An abundance of Katherines: The game theory of baby naming
Meta-joke and paper context
- Commenters note the author list is itself a joke: all first names are variants of the same root name.
- The title is recognized as a nod to a well-known young-adult novel.
- Several people point out it’s a SIGBOVIK / April Fools–style piece, so the over-the-top “perfect” model and assumptions are intended as parody.
Humor and favorite bits
- Many highlight the “Extremely Reasonable Assumptions,” especially the single-gender world and the “Mayfly Parenthood” assumption where parents die after naming the child.
- Others enjoy the recursive self-citation about how parents mistakenly think “Kate” will be unique, and the acknowledgement of a non-author whose name doesn’t fit a regex.

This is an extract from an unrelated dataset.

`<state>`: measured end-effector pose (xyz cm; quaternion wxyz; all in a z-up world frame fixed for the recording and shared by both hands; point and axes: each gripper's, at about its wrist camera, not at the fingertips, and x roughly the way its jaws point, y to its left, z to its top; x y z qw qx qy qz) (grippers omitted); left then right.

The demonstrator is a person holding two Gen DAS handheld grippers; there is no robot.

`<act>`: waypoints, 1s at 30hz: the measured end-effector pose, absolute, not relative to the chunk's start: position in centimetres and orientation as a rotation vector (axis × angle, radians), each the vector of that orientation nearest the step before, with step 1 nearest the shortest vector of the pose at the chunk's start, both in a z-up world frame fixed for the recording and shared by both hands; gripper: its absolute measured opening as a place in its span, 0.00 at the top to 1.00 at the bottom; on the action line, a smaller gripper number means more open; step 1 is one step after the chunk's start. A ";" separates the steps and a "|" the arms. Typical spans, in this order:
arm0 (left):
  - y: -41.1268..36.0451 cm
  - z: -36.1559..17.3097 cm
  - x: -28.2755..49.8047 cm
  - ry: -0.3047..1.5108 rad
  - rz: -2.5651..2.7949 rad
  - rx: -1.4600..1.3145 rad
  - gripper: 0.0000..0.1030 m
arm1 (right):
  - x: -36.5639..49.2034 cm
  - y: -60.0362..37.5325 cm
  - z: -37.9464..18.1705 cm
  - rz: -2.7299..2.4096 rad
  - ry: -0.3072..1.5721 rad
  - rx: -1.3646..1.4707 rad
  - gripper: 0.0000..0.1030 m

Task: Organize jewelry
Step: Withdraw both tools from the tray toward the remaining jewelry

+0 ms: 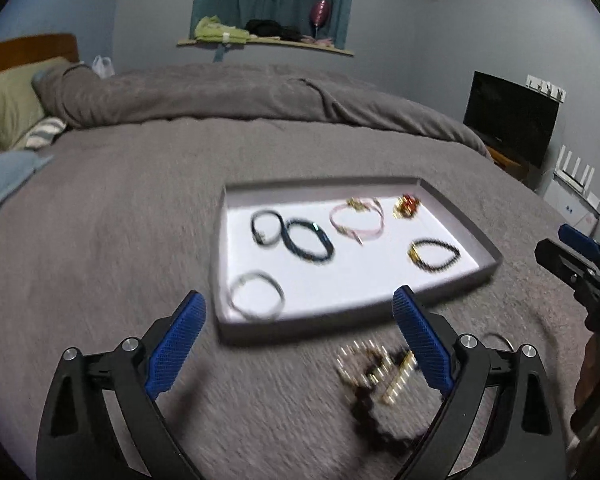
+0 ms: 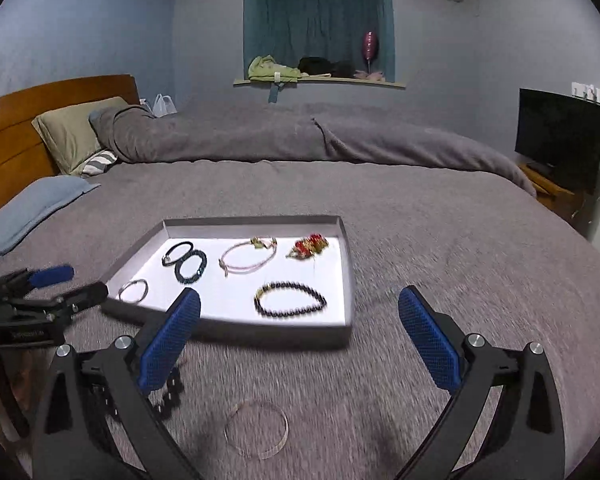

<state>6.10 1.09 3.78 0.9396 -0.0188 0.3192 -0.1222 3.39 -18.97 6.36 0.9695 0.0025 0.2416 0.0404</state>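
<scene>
Left gripper (image 1: 300,320) with blue fingers (image 1: 176,344) spread wide and holding nothing, just in front of the grey tray (image 1: 456,208), above a blurred gold-and-dark heap of jewelry (image 1: 374,380) on the bed (image 1: 100,240). Right gripper (image 2: 300,316) likewise wide apart and empty, poised at the near edge of the tray, over a thin silver bangle (image 2: 256,430) lying on the bed. Inside the tray: black bracelets (image 2: 184,258), a pink cord bracelet (image 2: 248,258), a red-and-gold piece (image 2: 310,246), a dark beaded bracelet (image 2: 290,299), a silver ring-shaped bangle (image 2: 133,290).
</scene>
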 end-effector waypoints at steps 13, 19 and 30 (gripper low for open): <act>-2.8 1.8 3.6 0.688 -0.221 0.094 0.09 | 1.7 -21.5 3.9 0.056 0.544 0.061 0.05; -3.0 1.5 3.0 0.692 -0.224 0.096 0.09 | 1.5 -21.7 3.3 0.066 0.571 0.066 0.05; -2.5 0.5 2.8 0.695 -0.254 0.096 0.09 | 1.3 -21.0 0.9 0.096 0.658 0.014 0.05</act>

- Visual jokes like dinosaur- and squid-shaped plots and a cropped ChatGPT prompt are praised.
Related work and nominative determinism
- Commenters link to real research on implicit egotism, name–career correlations, and nominative determinism (e.g., doctors whose surnames match their specialties).
- Other humorous name-themed papers and joke articles are cited for comparison.
Naming patterns, culture, and identity
- Discussion covers how immigrants choosing English names often prefer common, “fitting in” options, sometimes decades out of date.
- Trans communities are mentioned as another context where many independently converge on the same few names.
- Some argue family names can be more or less differentiated depending on country and history.
Baby-naming strategies and trends
- Parents describe deliberately using popularity data to avoid overly common names, while others report accidentally landing in popularity spikes.
- There is debate over “boring” vs. unique names, “creative” spellings, and naming after historical or religious figures.
- Several note cyclical trends: once-trendy names become dated markers of age, then may be revived by later generations.
Data, tools, and skepticism
- Commenters reference official baby-name datasets, visualization tools, and random-name generators.
- At least one person calls the model assumptions “bollocks,” while others emphasize the paper is meant as dry humor rather than serious theory.